A bag contains 3 red and 7 black balls. Two balls are selected at random with replacement. If second selected is given to be red, what is the probability that first selected is also red
Answers
Answer:
2/9
Step-by-step explanation:
Let:
- R1 be the event that the first ball is red
- B1 be the event that the first ball is black
- R2 be the event that the second ball is red
We are asked for the conditional probability P( R1 | R2 ).
P( R1 | R2 ) = P( R1 ∩ R2 ) / P( R2 )
= P( R2 | R1 ) P( R1 ) / P( R2 ) ... (*)
Deal with the numerator and denominator here separately.
Numerator
P( R1 ) = ( # red balls at start ) / ( # balls at start )
= 3 / 10
P( R2 | R1 ) = ( # red balls after selecting one ) / ( # balls after selecting one )
= 2 / 9
So the numerator is:
3/10 × 2/9 = 1 / 15
Denominator
By the Law of Total Probability,
P( R2 ) = P( R2 | R1 ) P ( R1 ) + P( R2 | B1 ) P( B1 )

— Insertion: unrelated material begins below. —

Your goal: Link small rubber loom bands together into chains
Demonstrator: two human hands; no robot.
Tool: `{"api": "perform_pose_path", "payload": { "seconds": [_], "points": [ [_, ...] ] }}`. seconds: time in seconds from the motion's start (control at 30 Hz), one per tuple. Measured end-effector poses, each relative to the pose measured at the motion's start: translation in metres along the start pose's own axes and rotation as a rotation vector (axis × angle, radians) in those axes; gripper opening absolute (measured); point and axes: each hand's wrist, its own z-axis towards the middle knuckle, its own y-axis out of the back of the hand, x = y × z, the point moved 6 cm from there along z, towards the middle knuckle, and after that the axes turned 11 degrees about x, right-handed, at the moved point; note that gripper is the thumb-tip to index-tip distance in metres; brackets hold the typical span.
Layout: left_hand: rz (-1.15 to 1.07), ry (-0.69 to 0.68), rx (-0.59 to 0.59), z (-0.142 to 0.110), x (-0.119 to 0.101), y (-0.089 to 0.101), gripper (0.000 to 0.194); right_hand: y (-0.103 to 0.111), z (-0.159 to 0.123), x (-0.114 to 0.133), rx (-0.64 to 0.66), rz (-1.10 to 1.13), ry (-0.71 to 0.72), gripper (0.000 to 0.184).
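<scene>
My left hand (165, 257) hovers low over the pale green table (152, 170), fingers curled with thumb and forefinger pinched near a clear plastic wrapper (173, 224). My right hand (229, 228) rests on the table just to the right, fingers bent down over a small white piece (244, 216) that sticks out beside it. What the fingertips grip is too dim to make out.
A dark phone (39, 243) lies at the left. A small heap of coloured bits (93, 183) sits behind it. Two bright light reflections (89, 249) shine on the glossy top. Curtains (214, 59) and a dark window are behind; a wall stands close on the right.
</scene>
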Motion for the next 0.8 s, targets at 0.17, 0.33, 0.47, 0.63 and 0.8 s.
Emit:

The first term here is just the numerator that we worked out above.
For the second term:
P( B1 ) = ( # balck balls at start ) / ( # balls at start )
= 7 / 10
P( R2 | B1 ) = ( # red balls after selecting black ) / ( # balls after selecting one )
= 3 / 9 = 1 / 3
Thus...
P ( R2 ) = 1/15 + 7/10 × 1/3
= 2/30 + 7/30
= 9 / 30
= 3 / 10
Putting it together
Going back to equation (*), we now have
P( R1 | R2 ) = P( R2 | R1 ) P( R1 ) / P( R2 )
= ( 1/15 ) / ( 3/10 )
= 10 / ( 15 × 3 )
= 10 / 45
= 2 / 9
Hope this will helps you